Set down the data that follows, exactly and completely.
DATA EXTRACT START
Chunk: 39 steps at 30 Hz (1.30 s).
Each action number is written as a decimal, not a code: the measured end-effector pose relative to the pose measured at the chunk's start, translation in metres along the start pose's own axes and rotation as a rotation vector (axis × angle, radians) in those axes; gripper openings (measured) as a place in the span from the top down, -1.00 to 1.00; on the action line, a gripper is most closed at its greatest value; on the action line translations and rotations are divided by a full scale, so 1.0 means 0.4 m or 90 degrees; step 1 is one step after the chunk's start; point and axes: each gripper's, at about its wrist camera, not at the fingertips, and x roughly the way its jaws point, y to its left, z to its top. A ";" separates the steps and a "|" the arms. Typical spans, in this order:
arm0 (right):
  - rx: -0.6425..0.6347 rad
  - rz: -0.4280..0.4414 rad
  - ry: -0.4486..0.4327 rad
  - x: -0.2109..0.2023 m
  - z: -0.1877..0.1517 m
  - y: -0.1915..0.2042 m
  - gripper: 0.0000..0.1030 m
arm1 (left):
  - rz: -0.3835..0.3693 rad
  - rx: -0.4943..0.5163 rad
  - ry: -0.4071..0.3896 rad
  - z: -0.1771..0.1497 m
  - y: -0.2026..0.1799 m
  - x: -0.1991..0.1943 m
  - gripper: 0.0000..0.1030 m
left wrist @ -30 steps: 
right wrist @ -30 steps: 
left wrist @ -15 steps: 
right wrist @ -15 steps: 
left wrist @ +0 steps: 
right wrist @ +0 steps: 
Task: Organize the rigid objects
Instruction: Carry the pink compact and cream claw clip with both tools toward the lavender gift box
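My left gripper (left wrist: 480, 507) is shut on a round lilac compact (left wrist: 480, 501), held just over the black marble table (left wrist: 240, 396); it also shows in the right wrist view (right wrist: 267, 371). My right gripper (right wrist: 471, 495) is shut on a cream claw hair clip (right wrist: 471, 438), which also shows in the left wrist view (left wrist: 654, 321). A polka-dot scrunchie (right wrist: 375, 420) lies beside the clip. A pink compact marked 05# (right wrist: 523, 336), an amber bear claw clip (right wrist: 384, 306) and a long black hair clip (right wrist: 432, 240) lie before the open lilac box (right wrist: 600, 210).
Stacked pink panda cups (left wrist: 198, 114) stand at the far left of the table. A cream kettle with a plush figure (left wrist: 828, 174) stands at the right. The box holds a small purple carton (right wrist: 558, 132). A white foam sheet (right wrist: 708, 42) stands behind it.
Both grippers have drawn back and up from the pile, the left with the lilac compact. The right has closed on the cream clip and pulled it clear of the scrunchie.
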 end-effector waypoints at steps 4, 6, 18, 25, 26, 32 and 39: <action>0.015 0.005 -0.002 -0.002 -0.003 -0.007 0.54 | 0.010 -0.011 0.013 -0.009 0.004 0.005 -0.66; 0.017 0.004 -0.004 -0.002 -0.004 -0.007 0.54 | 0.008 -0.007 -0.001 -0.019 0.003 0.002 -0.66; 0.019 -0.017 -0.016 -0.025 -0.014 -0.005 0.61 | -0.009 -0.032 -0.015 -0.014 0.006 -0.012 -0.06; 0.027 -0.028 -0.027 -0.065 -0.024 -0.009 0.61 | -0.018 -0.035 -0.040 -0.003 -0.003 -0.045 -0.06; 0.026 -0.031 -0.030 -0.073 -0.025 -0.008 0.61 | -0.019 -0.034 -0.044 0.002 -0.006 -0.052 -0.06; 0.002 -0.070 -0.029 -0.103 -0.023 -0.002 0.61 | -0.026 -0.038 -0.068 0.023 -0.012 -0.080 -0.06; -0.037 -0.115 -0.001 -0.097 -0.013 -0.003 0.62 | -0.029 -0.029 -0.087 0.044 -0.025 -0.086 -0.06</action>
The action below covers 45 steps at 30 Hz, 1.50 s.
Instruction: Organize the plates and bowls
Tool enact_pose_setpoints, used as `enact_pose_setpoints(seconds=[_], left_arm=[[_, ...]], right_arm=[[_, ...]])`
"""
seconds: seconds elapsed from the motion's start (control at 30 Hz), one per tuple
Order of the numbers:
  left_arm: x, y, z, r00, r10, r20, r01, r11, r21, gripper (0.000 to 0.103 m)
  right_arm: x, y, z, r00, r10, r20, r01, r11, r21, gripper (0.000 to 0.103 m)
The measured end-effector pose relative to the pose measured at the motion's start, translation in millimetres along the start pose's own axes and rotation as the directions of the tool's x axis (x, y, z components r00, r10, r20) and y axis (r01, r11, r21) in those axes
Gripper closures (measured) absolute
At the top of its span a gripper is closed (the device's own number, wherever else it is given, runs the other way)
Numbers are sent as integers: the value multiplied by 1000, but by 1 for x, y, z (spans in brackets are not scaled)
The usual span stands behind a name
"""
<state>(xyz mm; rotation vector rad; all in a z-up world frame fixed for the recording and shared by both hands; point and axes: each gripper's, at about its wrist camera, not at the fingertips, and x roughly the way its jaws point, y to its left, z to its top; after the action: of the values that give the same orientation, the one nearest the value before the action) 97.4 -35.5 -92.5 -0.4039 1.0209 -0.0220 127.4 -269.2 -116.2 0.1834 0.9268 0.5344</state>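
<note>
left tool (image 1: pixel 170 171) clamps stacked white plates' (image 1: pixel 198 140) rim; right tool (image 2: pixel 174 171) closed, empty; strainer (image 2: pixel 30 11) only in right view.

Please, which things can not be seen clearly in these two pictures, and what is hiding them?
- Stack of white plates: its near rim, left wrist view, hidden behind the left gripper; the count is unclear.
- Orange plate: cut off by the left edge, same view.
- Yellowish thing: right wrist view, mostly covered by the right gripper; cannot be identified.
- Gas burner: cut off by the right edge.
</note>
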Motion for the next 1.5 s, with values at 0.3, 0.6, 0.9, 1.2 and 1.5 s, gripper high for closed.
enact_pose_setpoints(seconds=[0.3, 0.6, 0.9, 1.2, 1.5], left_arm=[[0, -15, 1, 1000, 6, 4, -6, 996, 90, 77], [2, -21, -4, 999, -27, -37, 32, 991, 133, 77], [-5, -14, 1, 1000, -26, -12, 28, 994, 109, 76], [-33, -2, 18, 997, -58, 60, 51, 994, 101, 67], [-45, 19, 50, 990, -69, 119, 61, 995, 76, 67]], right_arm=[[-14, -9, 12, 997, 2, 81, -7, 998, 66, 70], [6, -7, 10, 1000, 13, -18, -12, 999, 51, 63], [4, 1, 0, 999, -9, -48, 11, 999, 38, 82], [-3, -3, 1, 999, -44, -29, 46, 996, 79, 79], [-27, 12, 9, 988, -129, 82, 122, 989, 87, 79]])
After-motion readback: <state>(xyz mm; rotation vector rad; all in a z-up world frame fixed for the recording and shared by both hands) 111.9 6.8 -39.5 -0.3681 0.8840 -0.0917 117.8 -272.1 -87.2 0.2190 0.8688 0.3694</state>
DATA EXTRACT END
**YOUR RESPONSE**
Chunk: 39 steps at 30 Hz (1.30 s).
Each action number is written as a decimal, not a code: the measured end-effector pose relative to the pose measured at the chunk's start, translation in metres along the start pose's own axes and rotation as a rotation vector (axis × angle, radians) in those axes; gripper openings (measured) as a place in the span from the top down, -1.00 to 1.00; on the action line, a gripper is most closed at its greatest value; on the action line translations and rotations are divided by a full scale, so 1.0 means 0.4 m or 90 degrees; step 1 is one step after the chunk's start; point and axes: each gripper's, at about its wrist camera, not at the fingertips, and x roughly the way its jaws point, y to its left, z to its top. A ";" separates the steps and a "|" the arms. Typical spans, in this order:
arm0 (right):
  - rx: -0.6425..0.6347 rad
  - rz: -0.4280..0.4414 rad
  - ry: -0.4486..0.4327 rad
  - x: -0.2109..0.2023 m
  - z: -0.1877..0.1517 m
  - y: -0.1915..0.2042 m
  - gripper: 0.0000..0.1030 m
arm1 (left):
  - rz: -0.3835..0.3693 rad
  - rx: -0.4943..0.5163 rad
  - ry: -0.4071..0.3896 rad
  - z: -0.1771..0.1497 m
  - y: -0.2026..0.1799 m
  - x: -0.1991..0.1943 m
  - gripper: 0.0000..0.1030 m
left wrist @ -30 steps: 
right wrist @ -30 steps: 
left wrist @ -15 steps: 
right wrist @ -15 steps: 
left wrist @ +0 steps: 
right wrist @ +0 steps: 
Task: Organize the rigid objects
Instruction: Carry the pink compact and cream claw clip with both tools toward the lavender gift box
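My left gripper (left wrist: 480, 507) is shut on a round lilac compact (left wrist: 480, 501), held just over the black marble table (left wrist: 240, 396); it also shows in the right wrist view (right wrist: 267, 371). My right gripper (right wrist: 471, 495) is shut on a cream claw hair clip (right wrist: 471, 438), which also shows in the left wrist view (left wrist: 654, 321). A polka-dot scrunchie (right wrist: 375, 420) lies beside the clip. A pink compact marked 05# (right wrist: 523, 336), an amber bear claw clip (right wrist: 384, 306) and a long black hair clip (right wrist: 432, 240) lie before the open lilac box (right wrist: 600, 210).
Stacked pink panda cups (left wrist: 198, 114) stand at the far left of the table. A cream kettle with a plush figure (left wrist: 828, 174) stands at the right. The box holds a small purple carton (right wrist: 558, 132). A white foam sheet (right wrist: 708, 42) stands behind it.
Both grippers have drawn back and up from the pile, the left with the lilac compact. The right has closed on the cream clip and pulled it clear of the scrunchie.
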 end-effector waypoints at steps 4, 6, 18, 25, 26, 32 and 39: <action>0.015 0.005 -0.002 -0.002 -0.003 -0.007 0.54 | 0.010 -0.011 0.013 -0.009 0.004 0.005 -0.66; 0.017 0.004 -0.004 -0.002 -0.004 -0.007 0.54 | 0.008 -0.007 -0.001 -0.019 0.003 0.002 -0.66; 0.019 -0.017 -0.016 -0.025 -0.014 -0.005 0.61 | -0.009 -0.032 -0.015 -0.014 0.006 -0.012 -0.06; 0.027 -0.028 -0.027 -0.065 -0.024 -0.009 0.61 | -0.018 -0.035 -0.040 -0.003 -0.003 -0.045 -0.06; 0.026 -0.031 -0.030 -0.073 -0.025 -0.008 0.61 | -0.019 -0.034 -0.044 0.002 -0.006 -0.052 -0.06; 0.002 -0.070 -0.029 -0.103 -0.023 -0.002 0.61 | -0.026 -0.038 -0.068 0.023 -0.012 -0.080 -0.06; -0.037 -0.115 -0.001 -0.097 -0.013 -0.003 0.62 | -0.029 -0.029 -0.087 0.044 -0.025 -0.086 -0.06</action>
The action below covers 45 steps at 30 Hz, 1.50 s.
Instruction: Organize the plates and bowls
Tool enact_pose_setpoints, used as `enact_pose_setpoints(seconds=[_], left_arm=[[_, ...]], right_arm=[[_, ...]])`
"""
seconds: seconds elapsed from the motion's start (control at 30 Hz), one per tuple
Order of the numbers:
  left_arm: x, y, z, r00, r10, r20, r01, r11, r21, gripper (0.000 to 0.103 m)
  right_arm: x, y, z, r00, r10, r20, r01, r11, r21, gripper (0.000 to 0.103 m)
The measured end-effector pose relative to the pose measured at the motion's start, translation in millimetres along the start pose's own axes and rotation as the directions of the tool's x axis (x, y, z components r00, r10, r20) and y axis (r01, r11, r21) in those axes
Gripper closures (measured) absolute
At the top of its span a gripper is closed (the device's own number, wherever else it is given, runs the other way)
Numbers are sent as integers: the value multiplied by 1000, but by 1 for x, y, z (spans in brackets are not scaled)
The usual span stands behind a name
"""
<state>(xyz mm; rotation vector rad; all in a z-up world frame fixed for the recording and shared by both hands; point and axes: each gripper's, at about its wrist camera, not at the fingertips, and x roughly the way its jaws point, y to its left, z to its top; after the action: of the values that give the same orientation, the one nearest the value before the action) 97.4 -35.5 -92.5 -0.4039 1.0209 -0.0220 127.4 -269.2 -116.2 0.1834 0.9268 0.5344</state>
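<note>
left tool (image 1: pixel 170 171) clamps stacked white plates' (image 1: pixel 198 140) rim; right tool (image 2: pixel 174 171) closed, empty; strainer (image 2: pixel 30 11) only in right view.

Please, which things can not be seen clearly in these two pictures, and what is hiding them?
- Stack of white plates: its near rim, left wrist view, hidden behind the left gripper; the count is unclear.
- Orange plate: cut off by the left edge, same view.
- Yellowish thing: right wrist view, mostly covered by the right gripper; cannot be identified.
- Gas burner: cut off by the right edge.
</note>
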Motion for the next 1.5 s, with values at 0.3, 0.6, 0.9, 1.2 and 1.5 s, gripper high for closed.
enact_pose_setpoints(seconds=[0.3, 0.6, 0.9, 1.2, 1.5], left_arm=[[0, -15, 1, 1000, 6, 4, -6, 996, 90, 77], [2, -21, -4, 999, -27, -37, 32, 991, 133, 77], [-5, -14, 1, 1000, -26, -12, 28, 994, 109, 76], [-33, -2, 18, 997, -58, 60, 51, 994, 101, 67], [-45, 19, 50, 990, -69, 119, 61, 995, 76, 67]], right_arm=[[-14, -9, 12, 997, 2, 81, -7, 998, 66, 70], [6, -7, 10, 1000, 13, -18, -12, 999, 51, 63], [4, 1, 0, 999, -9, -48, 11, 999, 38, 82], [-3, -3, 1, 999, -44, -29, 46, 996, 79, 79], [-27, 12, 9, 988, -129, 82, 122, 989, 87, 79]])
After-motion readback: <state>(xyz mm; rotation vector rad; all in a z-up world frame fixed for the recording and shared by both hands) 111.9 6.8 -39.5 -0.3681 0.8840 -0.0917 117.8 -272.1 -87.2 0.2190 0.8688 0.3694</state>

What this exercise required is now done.